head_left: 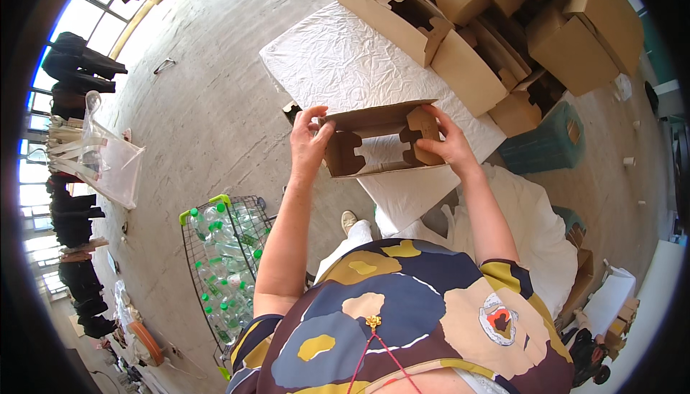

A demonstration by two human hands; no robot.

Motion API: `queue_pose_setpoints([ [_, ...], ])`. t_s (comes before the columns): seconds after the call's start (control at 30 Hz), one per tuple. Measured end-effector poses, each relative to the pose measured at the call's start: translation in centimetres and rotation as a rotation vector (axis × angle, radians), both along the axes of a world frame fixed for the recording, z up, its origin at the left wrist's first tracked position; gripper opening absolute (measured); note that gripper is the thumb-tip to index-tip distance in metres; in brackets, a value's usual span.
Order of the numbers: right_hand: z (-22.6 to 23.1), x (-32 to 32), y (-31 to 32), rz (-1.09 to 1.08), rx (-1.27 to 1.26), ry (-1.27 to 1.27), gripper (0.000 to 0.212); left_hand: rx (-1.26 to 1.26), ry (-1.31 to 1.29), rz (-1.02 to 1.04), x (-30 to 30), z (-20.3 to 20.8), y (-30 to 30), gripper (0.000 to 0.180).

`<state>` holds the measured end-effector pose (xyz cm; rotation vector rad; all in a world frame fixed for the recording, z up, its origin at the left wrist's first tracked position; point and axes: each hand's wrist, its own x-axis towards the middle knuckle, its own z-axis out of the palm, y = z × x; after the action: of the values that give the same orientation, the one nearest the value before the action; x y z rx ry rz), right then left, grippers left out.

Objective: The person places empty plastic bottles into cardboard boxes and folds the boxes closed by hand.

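Note:
Between my hands is a brown cardboard box (377, 118), held up in front of me over the near part of a white-covered table (323, 56). Its end flaps have notched edges and fold inward; white cloth shows through the opening in its middle. My left hand (310, 141) grips the left end, with thumb and fingers curled at the upper corner. At the right end, my right hand (453, 141) has its fingers behind the far corner and its thumb pressed on the inner flap.
Several similar cardboard boxes (471, 71) crowd the far right of the table. A teal plastic bin (544, 142) stands beside it. On my left is a wire cart (192, 265) full of clear bottles with green caps. Clothes (75, 211) hang along the windows at far left.

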<state>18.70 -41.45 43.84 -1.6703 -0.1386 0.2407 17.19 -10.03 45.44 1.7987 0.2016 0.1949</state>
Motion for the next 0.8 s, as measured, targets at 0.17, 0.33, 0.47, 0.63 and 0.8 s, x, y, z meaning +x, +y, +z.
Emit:
queue_pose_setpoints([
  [0.17, 0.7, -1.3, -1.5, -0.238, 0.411, 0.263, 0.056, 0.131, -0.123, -0.063, -1.0, 3.4, 0.2, 0.029],
  [0.33, -3.6, -1.2, -3.2, -0.202, 0.428, 0.627, 0.063, 0.464, -0.623, -0.182, -5.2, 7.6, -2.8, 0.023],
  [0.47, -2.2, -1.9, -2.2, -0.043, 0.813, 0.736, 0.064, 0.667, -0.783, -0.433, -10.0, 8.0, -3.8, 0.024],
  [0.63, -0.7, -0.6, -2.8, -0.060, 0.704, 0.306, 0.064, 0.452, -0.414, -0.554, -10.6, 6.2, -2.3, 0.057],
  [0.8, 0.7, -1.5, -1.1, -0.031, 0.451, 0.037, 0.072, -0.675, 0.087, -0.217, -6.0, 0.3, 0.9, 0.095],
])
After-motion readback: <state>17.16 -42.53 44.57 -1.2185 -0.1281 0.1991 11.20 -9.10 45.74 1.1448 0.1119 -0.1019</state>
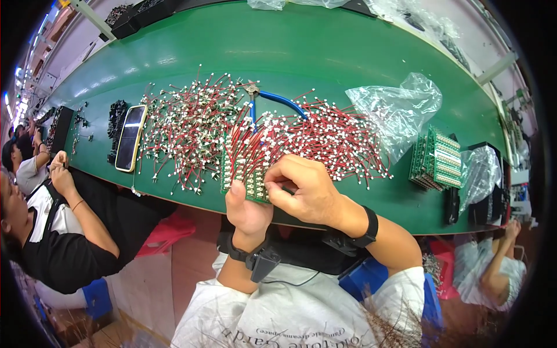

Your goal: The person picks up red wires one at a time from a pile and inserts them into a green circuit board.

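A green circuit board panel [250, 181] with rows of small white connectors is tilted up at the table's front edge. Red wires rise from its far part. My left hand [248, 213] supports it from below, thumb up along its near side. My right hand [307, 188] is over the panel's right side, thumb and fingertips pinched together; whatever is between them is too small to make out. Just beyond the panel lies a heap of short red wires with white plugs [342, 139]. To the left spreads a pile of small wired boards [185, 127].
Blue-handled cutters [281, 100] lie behind the heaps. A clear plastic bag [400, 101] and stacked green boards [438, 159] are to the right. A phone [131, 138] lies at left, near black parts [117, 124]. A co-worker [64, 220] sits on the left.
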Tool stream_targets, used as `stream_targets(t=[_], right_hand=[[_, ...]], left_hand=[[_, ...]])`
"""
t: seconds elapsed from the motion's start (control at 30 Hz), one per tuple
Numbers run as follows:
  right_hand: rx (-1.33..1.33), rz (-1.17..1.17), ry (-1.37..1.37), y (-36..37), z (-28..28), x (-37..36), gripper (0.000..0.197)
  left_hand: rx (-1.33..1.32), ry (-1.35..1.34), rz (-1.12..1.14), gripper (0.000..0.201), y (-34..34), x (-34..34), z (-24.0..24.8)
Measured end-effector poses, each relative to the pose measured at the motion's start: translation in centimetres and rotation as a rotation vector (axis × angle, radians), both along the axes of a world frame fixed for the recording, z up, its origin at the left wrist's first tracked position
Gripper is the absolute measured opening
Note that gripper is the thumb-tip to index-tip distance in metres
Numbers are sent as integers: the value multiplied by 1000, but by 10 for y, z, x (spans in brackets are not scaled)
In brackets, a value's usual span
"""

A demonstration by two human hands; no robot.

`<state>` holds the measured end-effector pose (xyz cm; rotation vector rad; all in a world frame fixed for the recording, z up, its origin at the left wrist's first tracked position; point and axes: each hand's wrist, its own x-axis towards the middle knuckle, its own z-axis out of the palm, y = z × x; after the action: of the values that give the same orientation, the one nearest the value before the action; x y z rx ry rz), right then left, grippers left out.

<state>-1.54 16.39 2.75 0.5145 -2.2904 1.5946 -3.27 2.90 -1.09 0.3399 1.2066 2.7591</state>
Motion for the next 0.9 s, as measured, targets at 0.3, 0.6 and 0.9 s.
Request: stream_targets(t=[0.3,0.6,0.9], right_hand=[[-7,-14,-2,-1,-2,0,10],[166,-72,145,-1,-1,1,12],[182,4,74,0,-5,1,11]], left_hand=[[-4,-3,-2,74,0,1,1],[-60,18,15,68,2,2,1],[-140,110,-5,68,3,2,2]])
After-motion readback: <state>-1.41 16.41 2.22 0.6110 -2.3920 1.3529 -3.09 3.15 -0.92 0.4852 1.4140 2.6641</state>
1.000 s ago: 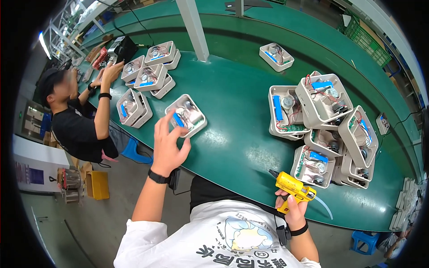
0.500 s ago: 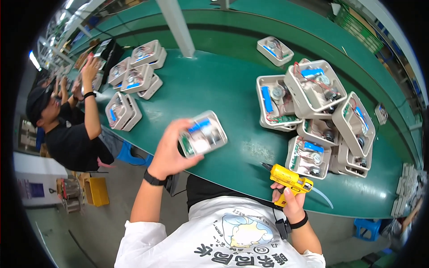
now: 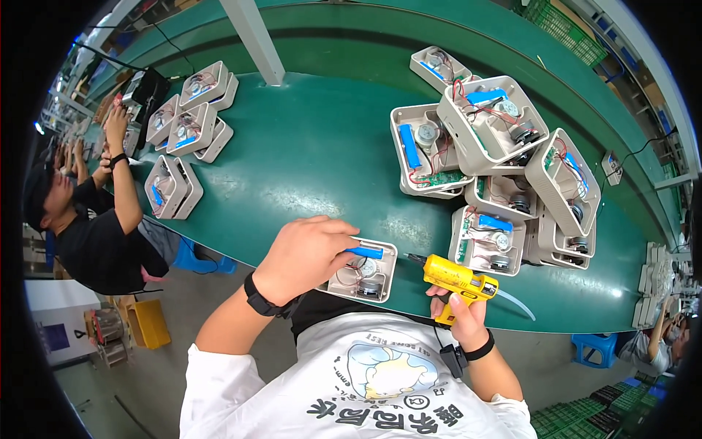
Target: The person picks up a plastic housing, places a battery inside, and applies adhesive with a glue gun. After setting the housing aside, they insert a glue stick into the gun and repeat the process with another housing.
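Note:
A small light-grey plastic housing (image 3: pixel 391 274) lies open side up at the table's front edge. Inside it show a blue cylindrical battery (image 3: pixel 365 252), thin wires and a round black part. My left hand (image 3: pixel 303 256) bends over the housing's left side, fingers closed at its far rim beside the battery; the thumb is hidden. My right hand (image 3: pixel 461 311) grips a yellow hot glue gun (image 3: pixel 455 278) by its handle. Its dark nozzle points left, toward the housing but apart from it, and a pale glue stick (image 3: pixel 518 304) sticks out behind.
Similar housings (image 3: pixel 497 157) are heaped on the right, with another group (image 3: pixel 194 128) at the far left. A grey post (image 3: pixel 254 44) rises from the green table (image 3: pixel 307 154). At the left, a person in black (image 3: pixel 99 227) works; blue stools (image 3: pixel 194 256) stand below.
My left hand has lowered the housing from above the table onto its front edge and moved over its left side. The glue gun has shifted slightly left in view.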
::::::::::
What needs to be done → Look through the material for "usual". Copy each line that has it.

Reply →
Motion API: `queue_pose_setpoints([ [_, ...], ])`. t_s (comes before the columns): seconds after the call's start (control at 30 Hz), one per tuple. Measured end-effector poses, each relative to the pose measured at the call's start: translation in centimetres and rotation as a rotation vector (axis × angle, radians), both along the axes of a world frame fixed for the recording, z up, its origin at the left wrist's first tracked position; gripper opening absolute (measured); note that gripper is the thumb-tip to index-tip distance in metres; in brackets, a value's usual span.
In brackets, a value's usual span

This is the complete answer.